REGISTERED REGISTERED

 

[DTC Legend

 

THIS BOND IS A GLOBAL BOND REGISTERED IN THE NAME OF THE DEPOSITARY (REFERRED TO HEREIN) OR A NOMINEE THEREOF AND, UNLESS AND UNTIL IT IS EXCHANGED IN WHOLE FOR THE INDIVIDUAL BONDS REPRESENTED HEREBY AS PROVIDED IN THE AMENDED INDENTURE REFERRED TO BELOW, THIS BOND MAY NOT BE TRANSFERRED EXCEPT AS A WHOLE BY THE DEPOSITARY TO A NOMINEE OF THE DEPOSITARY OR BY A NOMINEE OF THE DEPOSITARY TO THE DEPOSITARY OR ANOTHER NOMINEE OF THE DEPOSITARY OR BY THE DEPOSITARY OR ANY SUCH NOMINEE TO A SUCCESSOR DEPOSITARY OR A NOMINEE OF SUCH SUCCESSOR DEPOSITARY. UNLESS THIS BOND IS PRESENTED BY AN AUTHORIZED REPRESENTATIVE OF THE DEPOSITORY TRUST COMPANY (55 WATER STREET, NEW YORK, NEW YORK), TO THE TRUSTEE FOR REGISTRATION OF TRANSFER, EXCHANGE OR PAYMENT, AND ANY CERTIFICATE ISSUED IS REGISTERED IN THE NAME OF CEDE & CO. OR SUCH OTHER NAME AS REQUESTED BY AN AUTHORIZED REPRESENTATIVE OF THE DEPOSITORY TRUST COMPANY AND ANY PAYMENT IS MADE TO CEDE & CO., ANY TRANSFER, PLEDGE OR OTHER USE HEREOF FOR VALUE OR OTHERWISE BY OR TO ANY PERSON IS WRONGFUL SINCE THE REGISTERED OWNER HEREOF, CEDE & CO., HAS AN INTEREST HEREIN.]

 

UNION ELECTRIC COMPANY
(Incorporated under the laws of the State of Missouri)

  

2.15% FIRST MORTGAGE BOND DUE 2032

 

CUSIP: NUMBER:
ISIN:  

 

ORIGINAL ISSUE DATE: PRINCIPAL AMOUNT: $
   
INTEREST RATE: 2.15% MATURITY DATE: March 15, 2032

  

UNION ELECTRIC COMPANY, a corporation organized and existing under the laws of the State of Missouri (hereinafter called the “Company”, which term shall include any successor corporation as defined in the Amended Indenture referred to on the reverse hereof), for value received, hereby promises to pay to ________________, or registered assigns, the sum of ____________________________________ Dollars ($___________), on the Maturity Date set forth above in any coin or currency of the United States of America which at the time of payment is legal tender for public and private debts, and to pay interest thereon, in like coin or currency, at the Interest Rate set forth above, payable semi-annually in arrears, on March 15 and September 15 in each year (each, an “Interest Payment Date”) until the Maturity Date, commencing March 15, 2022, and on the Maturity Date or, if the Company shall default in the payment of the principal hereof, until the Company’s obligation with respect to the payment of such principal shall be discharged as provided in the Amended Indenture referred to on the reverse hereof.

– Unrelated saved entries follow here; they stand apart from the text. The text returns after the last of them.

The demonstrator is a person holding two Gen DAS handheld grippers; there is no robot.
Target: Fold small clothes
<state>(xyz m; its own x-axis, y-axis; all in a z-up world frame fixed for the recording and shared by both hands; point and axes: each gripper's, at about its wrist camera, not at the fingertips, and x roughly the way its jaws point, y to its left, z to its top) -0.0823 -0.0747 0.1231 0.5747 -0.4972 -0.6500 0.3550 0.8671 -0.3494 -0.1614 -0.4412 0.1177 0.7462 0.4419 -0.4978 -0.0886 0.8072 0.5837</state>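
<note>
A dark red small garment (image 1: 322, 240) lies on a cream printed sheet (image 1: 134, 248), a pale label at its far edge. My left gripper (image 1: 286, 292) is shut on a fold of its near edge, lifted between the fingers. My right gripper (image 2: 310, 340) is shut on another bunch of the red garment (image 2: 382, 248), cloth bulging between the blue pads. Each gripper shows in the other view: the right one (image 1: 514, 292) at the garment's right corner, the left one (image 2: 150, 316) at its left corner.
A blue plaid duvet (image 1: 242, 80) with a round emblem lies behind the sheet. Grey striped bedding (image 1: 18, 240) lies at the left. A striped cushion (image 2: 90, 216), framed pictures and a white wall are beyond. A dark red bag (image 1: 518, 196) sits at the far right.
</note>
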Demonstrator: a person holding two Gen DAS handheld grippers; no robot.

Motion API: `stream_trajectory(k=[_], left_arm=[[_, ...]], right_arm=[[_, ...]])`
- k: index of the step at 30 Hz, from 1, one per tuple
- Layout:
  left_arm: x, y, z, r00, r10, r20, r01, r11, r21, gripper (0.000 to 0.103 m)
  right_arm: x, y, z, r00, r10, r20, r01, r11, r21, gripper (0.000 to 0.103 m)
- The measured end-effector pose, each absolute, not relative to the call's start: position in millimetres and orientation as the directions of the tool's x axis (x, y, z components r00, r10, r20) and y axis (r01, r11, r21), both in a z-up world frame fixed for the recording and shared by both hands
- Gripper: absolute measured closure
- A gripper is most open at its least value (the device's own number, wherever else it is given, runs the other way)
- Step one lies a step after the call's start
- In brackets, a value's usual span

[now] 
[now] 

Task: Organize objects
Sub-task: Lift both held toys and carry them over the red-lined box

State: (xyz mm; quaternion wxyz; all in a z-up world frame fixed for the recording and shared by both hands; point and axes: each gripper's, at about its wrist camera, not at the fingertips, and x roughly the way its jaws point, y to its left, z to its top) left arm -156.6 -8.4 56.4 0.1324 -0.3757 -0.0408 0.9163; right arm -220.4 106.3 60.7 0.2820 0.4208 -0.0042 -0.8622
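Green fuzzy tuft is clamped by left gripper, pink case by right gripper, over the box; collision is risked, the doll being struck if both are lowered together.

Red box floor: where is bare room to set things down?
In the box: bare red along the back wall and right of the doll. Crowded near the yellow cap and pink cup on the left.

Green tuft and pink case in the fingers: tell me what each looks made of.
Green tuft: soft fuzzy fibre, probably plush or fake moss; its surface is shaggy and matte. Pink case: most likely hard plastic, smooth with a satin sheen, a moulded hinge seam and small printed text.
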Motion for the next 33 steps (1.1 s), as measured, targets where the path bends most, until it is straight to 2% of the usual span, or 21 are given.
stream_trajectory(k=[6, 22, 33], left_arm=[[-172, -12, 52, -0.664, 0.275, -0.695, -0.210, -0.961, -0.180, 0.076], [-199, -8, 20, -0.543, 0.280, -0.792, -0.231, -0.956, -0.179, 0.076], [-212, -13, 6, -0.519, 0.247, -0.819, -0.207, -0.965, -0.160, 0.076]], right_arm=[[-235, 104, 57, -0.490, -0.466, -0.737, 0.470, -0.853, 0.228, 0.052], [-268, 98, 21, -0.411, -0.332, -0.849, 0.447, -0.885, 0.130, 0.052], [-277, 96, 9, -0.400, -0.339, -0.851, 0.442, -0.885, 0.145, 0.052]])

Such interest shall be payable from the March 15 or September 15, as the case may be, next preceding the date hereof to which interest has not been paid, unless the date hereof is a March 15 or September 15 to which interest has been paid, in which case from the date hereof, or unless the date hereof is prior to the first payment of interest, in which case from the Original Issue Date set forth above. The interest so payable will be paid to the person in whose name this Bond, or the Bond in exchange or substitution for which this Bond shall have been issued, shall have been registered at the close of business on the March 1 or September 1, as the case may be (each, a “Record Date”), next preceding the date of payment, subject to certain exceptions set forth in the Amended Indenture. The principal of, premium, if any, and interest on, this Bond are payable, in immediately available funds, at the office of the Trustee hereinafter referred to; provided, however, that at the option of the Company, interest on this Bond may be paid by check mailed to the registered holder of this Bond at such holder’s address as it shall appear on the books of the Company to be kept for that purpose or by a wire transfer to an account designated by the registered holder of this Bond entitled thereto.

 

This Bond shall not be entitled to any benefit under the Amended Indenture or any indenture supplemental thereto, or become valid or obligatory for any purpose, until The Bank of New York Mellon, the Trustee under the Amended Indenture, or a successor trustee thereto under the Amended Indenture, or an agent therefor, shall have signed the form of certificate endorsed hereon.

 

The provisions of this Bond are continued on the reverse hereof and such continued provisions shall for all purposes have the same effect as though fully set forth at this place.

 

 

 

 

  

IN WITNESS WHEREOF, Union Electric Company has caused this Bond to be signed in its name by its Chairman of the Board or President or a Vice President by manual signature or a facsimile thereof, and its corporate seal (or a facsimile thereof) to be hereto affixed and attested by its Secretary or an Assistant Secretary by manual signature or a facsimile thereof.

 

 

Dated  
   
  UNION ELECTRIC COMPANY
     
  By  
     
   
[CORPORATE SEAL]  
   
Attest:  
   
   

 

[FORM OF TRUSTEE’S CERTIFICATE]

 

This Bond is one of the Bonds, of the series designated therein, described in the within-mentioned Amended Indenture and Supplemental Indenture of June 1, 2021.

 

  THE BANK OF NEW YORK MELLON, as TRUSTEE
 
  By  
    Authorized Officer  

 

 

 

[FORM OF REVERSE OF NEW BOND]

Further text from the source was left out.